By this time my interest was so heightened that I told my personal
friend, the publisher, about the inartistic and incoherent mendacity
of his subordinates, whereupon he laughingly showed me his circulation
book, which clearly, and I have no doubt truthfully, exhibited an
average of 88,000. The wicked partner is nearly always ready to show
the actual record of the counting machines on the presses, and
"figures never lie" but the truth-telling machines which record actual
work of the impression cylinders make no mention of damaged copies
thrown aside, of sample copies, files, exchanges, copies kept against
possible future need, copies unsold, copies nominally sold but sooner
or later returned and finally sold to the junk shop, and all that sort
of thing.
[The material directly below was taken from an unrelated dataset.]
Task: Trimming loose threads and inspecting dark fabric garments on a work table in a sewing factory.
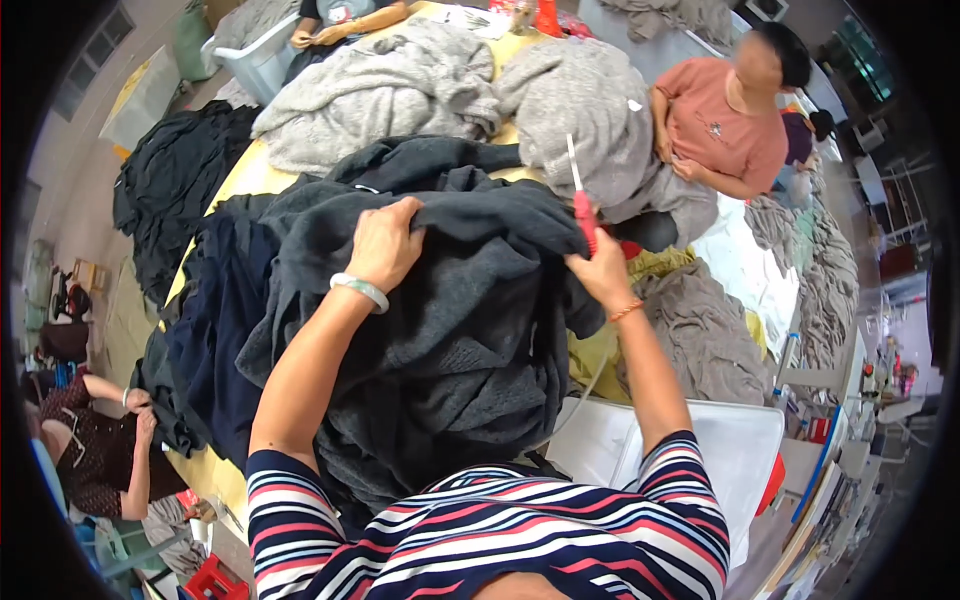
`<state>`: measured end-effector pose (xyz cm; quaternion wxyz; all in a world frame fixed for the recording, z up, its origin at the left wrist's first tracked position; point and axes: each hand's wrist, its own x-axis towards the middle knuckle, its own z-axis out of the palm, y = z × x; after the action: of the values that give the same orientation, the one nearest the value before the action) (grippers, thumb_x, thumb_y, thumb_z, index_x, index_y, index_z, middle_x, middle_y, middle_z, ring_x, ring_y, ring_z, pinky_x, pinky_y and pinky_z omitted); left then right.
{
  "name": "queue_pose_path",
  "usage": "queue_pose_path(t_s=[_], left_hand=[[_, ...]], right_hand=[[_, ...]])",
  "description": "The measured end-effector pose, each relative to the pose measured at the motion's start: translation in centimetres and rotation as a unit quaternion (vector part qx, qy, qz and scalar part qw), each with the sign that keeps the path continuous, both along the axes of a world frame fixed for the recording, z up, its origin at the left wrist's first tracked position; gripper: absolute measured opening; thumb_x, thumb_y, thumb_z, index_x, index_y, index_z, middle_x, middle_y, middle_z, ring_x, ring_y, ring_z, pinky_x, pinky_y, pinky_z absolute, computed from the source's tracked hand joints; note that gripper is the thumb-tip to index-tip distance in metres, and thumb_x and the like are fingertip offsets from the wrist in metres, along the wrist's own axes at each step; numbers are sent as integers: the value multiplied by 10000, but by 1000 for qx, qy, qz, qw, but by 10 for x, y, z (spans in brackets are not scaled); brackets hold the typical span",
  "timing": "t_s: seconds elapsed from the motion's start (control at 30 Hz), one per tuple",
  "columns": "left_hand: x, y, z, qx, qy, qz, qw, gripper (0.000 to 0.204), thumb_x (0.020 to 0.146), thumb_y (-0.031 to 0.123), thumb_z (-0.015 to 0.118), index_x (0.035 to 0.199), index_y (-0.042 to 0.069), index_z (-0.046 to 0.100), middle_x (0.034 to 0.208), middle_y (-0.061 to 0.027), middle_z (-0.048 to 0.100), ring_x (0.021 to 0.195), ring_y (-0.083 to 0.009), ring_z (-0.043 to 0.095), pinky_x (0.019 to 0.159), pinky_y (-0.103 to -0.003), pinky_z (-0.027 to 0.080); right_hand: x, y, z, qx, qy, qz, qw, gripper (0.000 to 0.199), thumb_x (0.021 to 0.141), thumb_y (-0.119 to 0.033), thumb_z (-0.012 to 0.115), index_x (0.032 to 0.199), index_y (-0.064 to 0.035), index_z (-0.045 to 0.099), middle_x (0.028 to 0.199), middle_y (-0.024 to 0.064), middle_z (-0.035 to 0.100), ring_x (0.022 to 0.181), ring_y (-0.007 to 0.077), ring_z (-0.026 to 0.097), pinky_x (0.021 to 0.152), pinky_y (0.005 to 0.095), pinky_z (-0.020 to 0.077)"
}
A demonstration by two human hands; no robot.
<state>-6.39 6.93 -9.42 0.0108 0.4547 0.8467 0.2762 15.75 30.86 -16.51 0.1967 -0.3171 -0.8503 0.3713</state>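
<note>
A large piece of dark grey fleece cloth [470, 340] hangs in folds in front of my body, spread between both hands. My left hand [388, 245], with a pale bangle at its wrist, is closed on the cloth's upper edge. In my right hand [604, 272] is a red-handled tool [585, 215] with a long, thin, pale tip pointing up and away; its exact kind is unclear. The right thumb side touches the cloth's right edge, and whether it also pinches the cloth is hard to see. A pale cord [597, 380] runs down below that hand.
Light grey fleece heaps [390, 90] cover the far side of the yellow-topped table [235, 180]. Dark cloth piles [185, 190] lie left. A white bin [740, 440] stands near right. A person in a salmon shirt [725, 120] works at far right; others sit left and far.
</note>
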Motion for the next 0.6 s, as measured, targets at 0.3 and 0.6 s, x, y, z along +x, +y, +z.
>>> queue_pose_path(t_s=[0.3,0.6], left_hand=[[131,-159,157,424,-403,-174,792,209,880,124,572,1012,-39,570,924,-69,589,828,-143,558,735,-259,437],[206,-302,106,714,-417,39,561,583,962,405,360,1346,-32,403,1385,-192,436,1278,-326,431,1073,-451,354]], right_hand=[[-6,14,225,487,135,124,854,534,789,10,576,1314,27,477,1292,128,538,1179,231,512,1013,322,368],[-124,-143,363,267,124,387,874,474,767,-264,690,1185,-53,614,976,76,674,935,148,631,808,269,480]])
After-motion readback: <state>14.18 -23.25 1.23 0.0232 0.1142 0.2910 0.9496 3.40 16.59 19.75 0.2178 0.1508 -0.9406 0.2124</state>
One prints a large extra issue on a certain day for some
business corporation which has its own purpose to serve by publication
of an article in its own interest, whereby many thousands of copies
are added to that day's normal output, and he makes the exceptional
number for that day serve as the exponent of his circulation until
good fortune brings him a similar and possibly larger order, and his
circulation is reported as "still increasing." Another struck a
"high-water mark" of "190,500" the day after Mr. Cleveland was
elected, and that has been the implied measure of circulation for the
last six years. Another, during a heated political campaign, or a
great financial crisis, or some other dominant factor in public
interest, makes a large and genuine temporary increase, but the
highest mark gained does enforced duty in the eyes of the marines
until another flood tide sweeps him to a greater transient height.